Kermit V. Lipez


In the collegial world of appellate judging, where the dominant impulse is consensus, dissents depart from the norm. If their language is sharp, the dissents may offend colleagues and worry court watchers who expect consensus. These self-assigned opinions also add to the pressures of the work. Given these implications, the choice to dissent should never be a casual one. You must weigh the institutional and personal costs and benefits, understand the purpose of the dissent and the audiences for it, and always be attentive to style and tone. In a haphazard sort of way, I consider these issues when I write a dissent. But doing a job over time can instill the dangerous notion that you know what you are doing. You tend to ask yourself less pointed questions, and you are more likely to make a mistake. I have now been an appellate judge for over ten years, first on the Maine Supreme Judicial Court (Law Court) and now on the United States Court of Appeals for the First Circuit. I wrote twenty-four dissents during my four years on the Law Court. I have written fifteen dissents during my six and a half years on the court of appeals. I have no idea whether these numbers are large or small. I have not compared them with other judges, and I am not suggesting that I dissent more than other judges. These numbers only describe my personal experiences with dissenting. With more dissents in the offing, it is simply time for some reflections on what I have been doing. I have reviewed some of the legal commentary on dissents and my own dissents. On the basis of that reading.
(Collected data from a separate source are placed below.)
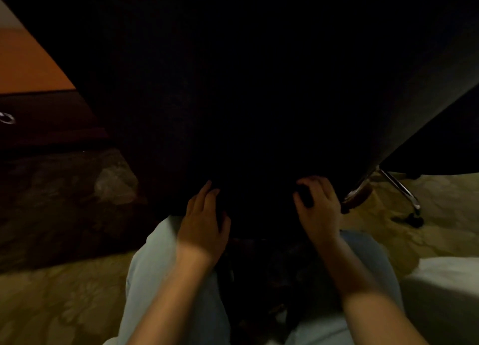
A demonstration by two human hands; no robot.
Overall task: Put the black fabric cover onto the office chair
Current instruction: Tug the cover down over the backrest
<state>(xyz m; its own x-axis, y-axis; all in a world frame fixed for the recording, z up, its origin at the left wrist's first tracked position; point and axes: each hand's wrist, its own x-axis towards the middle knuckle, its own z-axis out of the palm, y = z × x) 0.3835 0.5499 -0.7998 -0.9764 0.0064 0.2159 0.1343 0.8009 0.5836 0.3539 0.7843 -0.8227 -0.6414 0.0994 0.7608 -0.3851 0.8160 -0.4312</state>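
Observation:
The black fabric cover (246, 98) fills the upper middle of the head view, stretched over the office chair's back. It is very dark and its folds are hard to make out. My left hand (204, 222) grips the cover's lower edge, thumb tucked against the cloth and fingers reaching up over it. My right hand (318, 204) holds the same hem further right, its fingers curled round a bunch of black fabric. A chrome chair leg (399, 189) with a castor (416, 219) shows at the right, below the covered back.
A dark wooden desk with an orange top (28, 67) and a ring drawer pull (7, 118) stands at the left. Patterned beige carpet (64, 292) covers the floor. A white bed edge (445, 292) sits at the lower right. My light trousers (153, 267) are below my arms.

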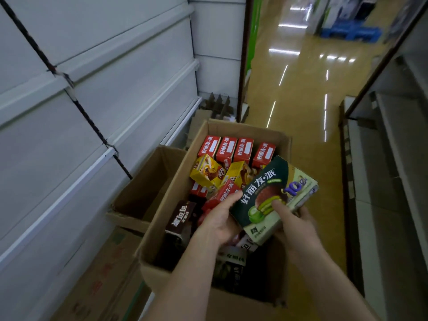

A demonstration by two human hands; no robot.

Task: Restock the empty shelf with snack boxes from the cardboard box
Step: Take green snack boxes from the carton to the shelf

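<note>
A dark green snack box [273, 195] is held tilted above the open cardboard box [162, 218]. My left hand [220, 218] grips its lower left edge from beneath, and my right hand [294, 218] grips its lower right side, thumb on the front face. Inside the cardboard box lie red snack boxes [236, 149] in a row at the far end, yellow boxes [208, 173] tumbled in the middle and dark brown boxes [183, 216] nearer me. The empty white shelves [104, 93] rise on the left.
A second, empty cardboard box [143, 188] stands to the left, with flattened printed cartons [104, 274] below it. A dark rope [76, 103] runs diagonally across the shelves. Another shelf unit [393, 158] lines the right of the glossy aisle floor [301, 100].
</note>
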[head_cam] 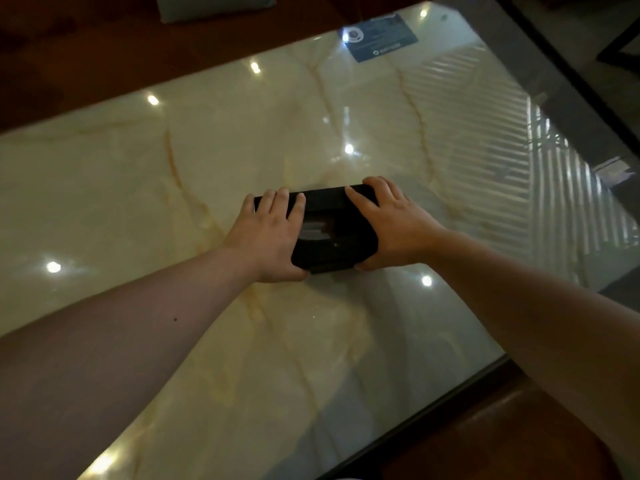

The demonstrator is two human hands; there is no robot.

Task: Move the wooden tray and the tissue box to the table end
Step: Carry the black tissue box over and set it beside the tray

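I count 1 dark tissue box (329, 230) on the table (173, 161), out toward the middle, with 2 of my hands on it: my left hand (268, 237) at 1 end and my right hand (391, 226) at the other. Near the table's far right corner I see 1 blue card (379, 38).

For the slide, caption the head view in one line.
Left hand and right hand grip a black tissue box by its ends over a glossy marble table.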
I have some information and observations on dissenting that I would like to share. In doing so, however, I must extend an apology to past and present colleagues. To make some of the points I wish to make, I quote from my own dissents, sometimes approvingly. I also describe my view of the case when I use these quotes. This approach is a bit unseemly and unfair. My dissents were written in response to the majority opinions of exceptionally able, fair-minded judges. My disagreements never diminished my respect and admiration for them. But if readers want the rest of the story in the cases that prompted my dissents, they will have to read the majority opinions of my colleagues. This article is not about those cases. Instead, it is about the practice and process of dissenting, with my own dissents as part of the inquiry. When cited, they are offered as examples, not exemplars.